28 février 2011 | Communiqués de presse
Le nouveau champion suisse des maçons s’appelle Morgan Conus. Le Fribourgeois de Vuarmarens a décroché le titre de champion suisse de maçon lors de la finale qui s’est déroulée lors de foire Baumag à Lucerne. Il représentera donc notre pays au Mondial des Métiers à Londres (worldskills) en octobre 2011.
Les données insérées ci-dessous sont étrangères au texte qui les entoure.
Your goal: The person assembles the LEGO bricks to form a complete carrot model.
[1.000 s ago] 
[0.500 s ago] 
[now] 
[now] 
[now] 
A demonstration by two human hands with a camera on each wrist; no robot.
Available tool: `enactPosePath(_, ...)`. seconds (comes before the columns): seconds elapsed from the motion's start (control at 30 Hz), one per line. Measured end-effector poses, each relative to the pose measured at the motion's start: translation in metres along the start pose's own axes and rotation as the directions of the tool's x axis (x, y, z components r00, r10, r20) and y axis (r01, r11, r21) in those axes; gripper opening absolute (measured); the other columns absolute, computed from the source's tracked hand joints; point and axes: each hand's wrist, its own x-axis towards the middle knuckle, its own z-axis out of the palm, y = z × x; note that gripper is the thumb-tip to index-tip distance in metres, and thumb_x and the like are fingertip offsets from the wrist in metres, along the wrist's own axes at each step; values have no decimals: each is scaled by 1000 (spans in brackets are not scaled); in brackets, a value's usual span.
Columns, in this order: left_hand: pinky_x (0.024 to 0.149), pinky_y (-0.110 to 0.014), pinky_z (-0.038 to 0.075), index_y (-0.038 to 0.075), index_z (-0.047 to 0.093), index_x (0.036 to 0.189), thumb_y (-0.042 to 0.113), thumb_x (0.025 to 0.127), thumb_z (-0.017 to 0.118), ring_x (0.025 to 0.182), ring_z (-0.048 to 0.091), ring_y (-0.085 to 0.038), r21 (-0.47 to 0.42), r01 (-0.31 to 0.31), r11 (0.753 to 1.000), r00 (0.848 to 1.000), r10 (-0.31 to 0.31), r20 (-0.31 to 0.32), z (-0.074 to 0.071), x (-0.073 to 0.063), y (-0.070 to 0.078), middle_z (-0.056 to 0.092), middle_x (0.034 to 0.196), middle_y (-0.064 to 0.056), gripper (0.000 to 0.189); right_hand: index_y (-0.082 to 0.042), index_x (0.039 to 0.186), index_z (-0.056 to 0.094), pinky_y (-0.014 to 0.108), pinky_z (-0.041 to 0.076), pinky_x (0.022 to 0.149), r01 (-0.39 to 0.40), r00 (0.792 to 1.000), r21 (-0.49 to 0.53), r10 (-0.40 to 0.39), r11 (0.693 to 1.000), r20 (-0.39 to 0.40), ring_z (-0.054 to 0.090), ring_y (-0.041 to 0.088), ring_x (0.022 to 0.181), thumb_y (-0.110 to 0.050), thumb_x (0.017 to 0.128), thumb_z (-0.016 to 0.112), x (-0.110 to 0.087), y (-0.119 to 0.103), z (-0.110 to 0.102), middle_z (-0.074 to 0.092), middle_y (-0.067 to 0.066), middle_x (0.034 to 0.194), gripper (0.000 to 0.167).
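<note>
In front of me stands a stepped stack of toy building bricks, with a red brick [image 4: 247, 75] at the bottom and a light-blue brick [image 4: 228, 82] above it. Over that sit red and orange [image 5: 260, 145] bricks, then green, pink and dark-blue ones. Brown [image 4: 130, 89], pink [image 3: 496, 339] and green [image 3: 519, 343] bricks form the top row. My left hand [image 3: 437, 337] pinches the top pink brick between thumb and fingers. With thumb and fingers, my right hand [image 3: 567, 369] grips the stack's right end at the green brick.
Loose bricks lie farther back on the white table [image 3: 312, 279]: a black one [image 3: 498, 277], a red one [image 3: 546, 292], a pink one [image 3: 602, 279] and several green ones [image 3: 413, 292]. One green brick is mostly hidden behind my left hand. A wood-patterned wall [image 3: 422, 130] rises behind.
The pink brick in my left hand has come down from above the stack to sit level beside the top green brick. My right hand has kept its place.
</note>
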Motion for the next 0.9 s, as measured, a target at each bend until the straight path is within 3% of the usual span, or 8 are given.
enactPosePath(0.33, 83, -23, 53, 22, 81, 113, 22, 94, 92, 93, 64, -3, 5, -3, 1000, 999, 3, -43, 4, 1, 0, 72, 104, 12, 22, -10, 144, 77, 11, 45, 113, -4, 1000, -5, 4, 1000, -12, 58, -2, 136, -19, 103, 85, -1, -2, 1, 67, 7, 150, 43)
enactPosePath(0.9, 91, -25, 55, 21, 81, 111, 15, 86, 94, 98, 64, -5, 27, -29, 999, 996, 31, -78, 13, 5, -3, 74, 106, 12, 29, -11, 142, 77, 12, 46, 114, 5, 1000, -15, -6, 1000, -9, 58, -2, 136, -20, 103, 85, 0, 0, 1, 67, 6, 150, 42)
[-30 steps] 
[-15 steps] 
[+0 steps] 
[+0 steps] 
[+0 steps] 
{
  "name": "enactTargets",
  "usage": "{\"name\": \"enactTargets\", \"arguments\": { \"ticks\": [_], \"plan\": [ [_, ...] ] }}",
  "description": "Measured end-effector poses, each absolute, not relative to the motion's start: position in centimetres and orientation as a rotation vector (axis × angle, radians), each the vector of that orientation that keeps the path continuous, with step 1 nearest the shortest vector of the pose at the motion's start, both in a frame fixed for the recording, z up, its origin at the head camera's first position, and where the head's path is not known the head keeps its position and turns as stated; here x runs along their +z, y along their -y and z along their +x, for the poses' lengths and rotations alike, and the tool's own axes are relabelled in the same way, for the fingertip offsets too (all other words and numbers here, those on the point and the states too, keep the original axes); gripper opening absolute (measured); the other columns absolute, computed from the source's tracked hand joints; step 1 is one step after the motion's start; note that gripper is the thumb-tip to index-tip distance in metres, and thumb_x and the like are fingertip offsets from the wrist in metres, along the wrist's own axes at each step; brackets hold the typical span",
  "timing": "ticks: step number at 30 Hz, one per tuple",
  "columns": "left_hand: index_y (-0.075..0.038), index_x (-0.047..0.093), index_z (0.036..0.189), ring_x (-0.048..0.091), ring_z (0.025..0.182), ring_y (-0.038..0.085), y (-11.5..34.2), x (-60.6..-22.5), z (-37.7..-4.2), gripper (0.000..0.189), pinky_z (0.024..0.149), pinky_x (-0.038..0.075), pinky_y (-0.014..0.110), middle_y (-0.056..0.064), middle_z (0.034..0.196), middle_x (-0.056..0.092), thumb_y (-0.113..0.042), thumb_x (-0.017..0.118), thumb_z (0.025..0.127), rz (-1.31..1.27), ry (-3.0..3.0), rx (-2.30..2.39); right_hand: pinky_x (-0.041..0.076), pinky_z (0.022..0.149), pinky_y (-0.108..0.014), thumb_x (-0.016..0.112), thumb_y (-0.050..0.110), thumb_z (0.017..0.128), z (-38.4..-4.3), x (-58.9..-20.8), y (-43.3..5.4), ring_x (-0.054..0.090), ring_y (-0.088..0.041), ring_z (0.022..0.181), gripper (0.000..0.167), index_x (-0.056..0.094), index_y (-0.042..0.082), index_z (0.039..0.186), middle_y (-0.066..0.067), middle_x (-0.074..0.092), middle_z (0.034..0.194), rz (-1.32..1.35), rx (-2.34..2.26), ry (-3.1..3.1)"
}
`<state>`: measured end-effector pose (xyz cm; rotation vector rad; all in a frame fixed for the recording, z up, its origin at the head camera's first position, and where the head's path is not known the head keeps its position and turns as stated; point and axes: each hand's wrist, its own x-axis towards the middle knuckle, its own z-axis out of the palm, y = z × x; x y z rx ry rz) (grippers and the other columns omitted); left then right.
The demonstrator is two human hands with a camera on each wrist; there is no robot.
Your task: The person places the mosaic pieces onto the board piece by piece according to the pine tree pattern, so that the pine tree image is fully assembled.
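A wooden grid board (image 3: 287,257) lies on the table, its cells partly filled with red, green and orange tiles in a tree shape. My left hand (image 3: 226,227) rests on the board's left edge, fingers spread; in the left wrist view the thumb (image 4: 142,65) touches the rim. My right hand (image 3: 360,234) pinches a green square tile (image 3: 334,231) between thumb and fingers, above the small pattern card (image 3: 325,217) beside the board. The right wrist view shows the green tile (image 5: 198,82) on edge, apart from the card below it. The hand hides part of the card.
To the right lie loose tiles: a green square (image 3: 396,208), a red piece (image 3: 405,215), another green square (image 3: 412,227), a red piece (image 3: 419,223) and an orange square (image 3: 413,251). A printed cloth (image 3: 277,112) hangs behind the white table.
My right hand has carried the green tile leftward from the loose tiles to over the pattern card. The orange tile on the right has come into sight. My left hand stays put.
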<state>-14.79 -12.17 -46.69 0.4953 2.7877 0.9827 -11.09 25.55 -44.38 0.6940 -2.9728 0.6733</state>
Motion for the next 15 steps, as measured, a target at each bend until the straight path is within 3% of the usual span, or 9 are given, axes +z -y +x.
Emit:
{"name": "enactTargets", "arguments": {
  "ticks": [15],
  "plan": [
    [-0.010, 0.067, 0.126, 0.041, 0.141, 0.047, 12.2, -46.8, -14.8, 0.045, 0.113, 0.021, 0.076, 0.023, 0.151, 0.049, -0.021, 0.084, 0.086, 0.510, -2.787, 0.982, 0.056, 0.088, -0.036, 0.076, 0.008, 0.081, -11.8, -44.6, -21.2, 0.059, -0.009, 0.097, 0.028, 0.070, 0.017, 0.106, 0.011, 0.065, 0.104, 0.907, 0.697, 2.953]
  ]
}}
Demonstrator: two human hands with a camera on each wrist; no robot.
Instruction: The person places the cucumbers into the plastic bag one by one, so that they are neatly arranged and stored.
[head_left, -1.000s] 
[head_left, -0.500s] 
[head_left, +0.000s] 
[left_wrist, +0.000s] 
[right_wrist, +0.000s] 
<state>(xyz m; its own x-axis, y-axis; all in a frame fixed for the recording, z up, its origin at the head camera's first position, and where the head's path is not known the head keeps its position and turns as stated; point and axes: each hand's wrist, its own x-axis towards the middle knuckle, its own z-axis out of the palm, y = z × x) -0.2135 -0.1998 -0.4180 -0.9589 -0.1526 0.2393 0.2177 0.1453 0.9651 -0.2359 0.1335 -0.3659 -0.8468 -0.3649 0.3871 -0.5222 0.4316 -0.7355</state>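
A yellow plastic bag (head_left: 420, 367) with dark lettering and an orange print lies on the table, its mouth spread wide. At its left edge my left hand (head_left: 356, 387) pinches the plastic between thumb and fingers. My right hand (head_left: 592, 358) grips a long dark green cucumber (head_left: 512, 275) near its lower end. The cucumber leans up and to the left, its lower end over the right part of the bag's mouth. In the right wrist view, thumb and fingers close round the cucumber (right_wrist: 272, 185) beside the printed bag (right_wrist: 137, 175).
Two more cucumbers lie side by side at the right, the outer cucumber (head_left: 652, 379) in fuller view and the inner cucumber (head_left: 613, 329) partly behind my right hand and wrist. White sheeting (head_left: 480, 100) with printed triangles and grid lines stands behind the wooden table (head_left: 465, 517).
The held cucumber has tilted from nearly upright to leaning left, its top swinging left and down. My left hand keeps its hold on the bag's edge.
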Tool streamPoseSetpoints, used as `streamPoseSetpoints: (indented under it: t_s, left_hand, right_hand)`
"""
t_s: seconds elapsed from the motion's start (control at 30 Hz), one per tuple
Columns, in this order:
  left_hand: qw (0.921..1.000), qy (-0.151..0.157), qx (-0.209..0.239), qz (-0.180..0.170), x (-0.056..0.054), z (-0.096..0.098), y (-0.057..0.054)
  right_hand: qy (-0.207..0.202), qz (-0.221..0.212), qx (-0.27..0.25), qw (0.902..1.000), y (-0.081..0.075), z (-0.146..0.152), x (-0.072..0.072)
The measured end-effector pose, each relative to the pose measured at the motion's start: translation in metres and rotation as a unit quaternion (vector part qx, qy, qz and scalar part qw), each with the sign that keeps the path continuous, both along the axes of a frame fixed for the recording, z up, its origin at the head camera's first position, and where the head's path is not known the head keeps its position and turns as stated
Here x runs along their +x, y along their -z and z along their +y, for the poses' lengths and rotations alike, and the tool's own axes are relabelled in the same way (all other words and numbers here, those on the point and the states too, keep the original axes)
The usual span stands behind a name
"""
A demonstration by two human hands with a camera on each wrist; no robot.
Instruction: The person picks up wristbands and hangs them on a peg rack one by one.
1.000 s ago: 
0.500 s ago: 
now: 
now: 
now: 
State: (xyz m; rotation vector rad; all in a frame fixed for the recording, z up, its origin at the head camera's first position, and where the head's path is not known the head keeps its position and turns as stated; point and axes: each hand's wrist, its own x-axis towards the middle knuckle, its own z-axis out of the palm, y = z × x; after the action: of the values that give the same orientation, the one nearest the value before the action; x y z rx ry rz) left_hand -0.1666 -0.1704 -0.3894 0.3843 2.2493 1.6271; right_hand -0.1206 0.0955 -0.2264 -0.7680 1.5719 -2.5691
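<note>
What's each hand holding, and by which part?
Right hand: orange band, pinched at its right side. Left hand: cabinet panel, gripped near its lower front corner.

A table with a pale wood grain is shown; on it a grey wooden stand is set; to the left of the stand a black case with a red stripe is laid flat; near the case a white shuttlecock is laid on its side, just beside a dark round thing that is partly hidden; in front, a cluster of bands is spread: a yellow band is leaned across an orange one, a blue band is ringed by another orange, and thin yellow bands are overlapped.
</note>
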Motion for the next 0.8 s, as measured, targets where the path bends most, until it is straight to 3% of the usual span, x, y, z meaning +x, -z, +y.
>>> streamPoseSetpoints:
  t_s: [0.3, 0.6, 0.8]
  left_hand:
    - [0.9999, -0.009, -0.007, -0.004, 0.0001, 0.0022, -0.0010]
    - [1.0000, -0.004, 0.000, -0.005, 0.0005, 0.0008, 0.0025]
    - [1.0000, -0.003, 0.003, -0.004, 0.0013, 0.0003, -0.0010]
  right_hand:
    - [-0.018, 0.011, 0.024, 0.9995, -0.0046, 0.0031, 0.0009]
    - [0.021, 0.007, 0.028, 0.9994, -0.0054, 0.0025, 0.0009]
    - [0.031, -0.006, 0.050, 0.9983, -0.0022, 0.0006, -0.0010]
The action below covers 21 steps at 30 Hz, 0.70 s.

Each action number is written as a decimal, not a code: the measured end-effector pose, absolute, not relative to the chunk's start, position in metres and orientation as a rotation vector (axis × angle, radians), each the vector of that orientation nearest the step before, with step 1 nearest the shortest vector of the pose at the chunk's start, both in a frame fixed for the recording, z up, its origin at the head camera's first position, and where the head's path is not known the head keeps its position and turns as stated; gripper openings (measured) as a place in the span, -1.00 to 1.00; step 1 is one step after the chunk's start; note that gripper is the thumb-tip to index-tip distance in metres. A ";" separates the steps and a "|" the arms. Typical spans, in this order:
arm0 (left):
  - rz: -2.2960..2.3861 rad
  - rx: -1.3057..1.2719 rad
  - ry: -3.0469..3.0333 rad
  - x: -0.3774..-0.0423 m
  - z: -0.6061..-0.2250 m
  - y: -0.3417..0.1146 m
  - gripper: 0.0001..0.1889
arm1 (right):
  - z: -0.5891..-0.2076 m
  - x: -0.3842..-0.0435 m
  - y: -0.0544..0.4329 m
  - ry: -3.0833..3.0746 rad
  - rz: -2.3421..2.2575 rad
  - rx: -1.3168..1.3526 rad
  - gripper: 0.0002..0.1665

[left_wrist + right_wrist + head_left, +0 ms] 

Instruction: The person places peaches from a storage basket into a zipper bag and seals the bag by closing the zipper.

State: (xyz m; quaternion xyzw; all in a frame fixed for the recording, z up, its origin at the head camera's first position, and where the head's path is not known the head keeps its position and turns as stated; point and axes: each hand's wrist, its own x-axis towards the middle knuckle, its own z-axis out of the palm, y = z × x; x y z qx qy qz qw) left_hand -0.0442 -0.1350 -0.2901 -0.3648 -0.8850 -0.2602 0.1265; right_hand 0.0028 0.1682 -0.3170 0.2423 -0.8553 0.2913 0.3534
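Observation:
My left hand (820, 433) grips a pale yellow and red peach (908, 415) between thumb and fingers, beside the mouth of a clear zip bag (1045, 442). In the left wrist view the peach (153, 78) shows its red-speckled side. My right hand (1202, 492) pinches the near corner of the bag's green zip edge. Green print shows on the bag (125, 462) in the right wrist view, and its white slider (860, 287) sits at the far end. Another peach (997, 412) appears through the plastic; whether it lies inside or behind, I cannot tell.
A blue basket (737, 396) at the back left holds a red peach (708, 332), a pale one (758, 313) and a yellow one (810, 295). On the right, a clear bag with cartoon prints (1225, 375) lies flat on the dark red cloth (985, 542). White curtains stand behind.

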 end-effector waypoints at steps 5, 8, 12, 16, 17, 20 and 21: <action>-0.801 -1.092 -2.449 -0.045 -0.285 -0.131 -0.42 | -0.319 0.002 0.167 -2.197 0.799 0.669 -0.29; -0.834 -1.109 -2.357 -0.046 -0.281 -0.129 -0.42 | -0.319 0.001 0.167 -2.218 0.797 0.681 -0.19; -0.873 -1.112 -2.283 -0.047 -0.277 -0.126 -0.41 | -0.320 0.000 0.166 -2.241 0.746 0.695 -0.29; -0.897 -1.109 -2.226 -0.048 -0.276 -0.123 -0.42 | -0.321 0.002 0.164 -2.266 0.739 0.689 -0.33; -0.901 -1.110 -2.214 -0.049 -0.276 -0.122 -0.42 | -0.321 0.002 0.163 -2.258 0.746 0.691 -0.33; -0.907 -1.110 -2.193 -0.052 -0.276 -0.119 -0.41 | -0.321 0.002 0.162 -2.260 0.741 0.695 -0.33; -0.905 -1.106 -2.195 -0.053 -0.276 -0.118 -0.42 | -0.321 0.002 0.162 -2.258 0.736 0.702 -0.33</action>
Le nouveau champion des maçons devant «son» Tower Bridge. Au worldskills Conus verra l'original à Londres. Photo: SSE
«C’est génial», s’est exclamé Morgan Conus lors de la proclamation des résultats. Il a travaillé d’arrache-pied pendant très longtemps en vue de cette première place. Il avait déjà participé aux championnats de 2008/2009, mais avait manqué de justesse l’obtention du titre de champion suisse. Mais cette fois-ci, il a réussi de main de maître les éliminatoires régionales et nationales. Il était considéré avec Christian Brühwiler d'Oberbüren SG comme le principal favori pour le titre. Lorsque le chef expert Ruedi Signer a proclamé les résultats, Morgan Conus n’a pu s’empêcher de donner libre cours à sa grande joie. «Je suis très fier d’avoir obtenu le titre» a-t-il déclaré peu après la remise des prix. Il n’a pas manqué de remercier son entourage pour son précieux appui au cours de ces deux dernières années.
Morgan Conus (375,5 points) a battu de peu, soit de deux points Christian Brühwiler (373,2). Thomas Wegmüller de Rüegsbach BE (347,6 points) a reçu la médaille de bronze. Les prestations d’Adrian Tiefenauer (TG), Niklaus Heinimann (BL) et Valentino Piepoli, qui se sont classés respectivement aux rangs 4 à 6, ont été reconnues à leur juste valeur par les applaudissements nourris du public. Les six finalistes avaient pour tâche d’ériger en 20 heures deux ouvrages de maçonnerie au moyen de 480 pierres, l’un représentant le Pont de la Chapelle à Lucerne et l’autre le «Tower Bridge» à Londres.
Le métier de maçon représente tous les travaux de l’artisanat a déclaré le conseiller national Werner Messmer, président central de la Société Suisse des Entrepreneurs (SSE). Ni la technologie, ni les ordinateurs ne sont à même de remplacer les professions de l’artisanat, raison pour laquelle il y a lieu d’en tenir compte bien davantage. Et de conclure : «un artisan bien formé est également un artiste». Les objets exposés des finalistes en sont la preuve la plus tangible.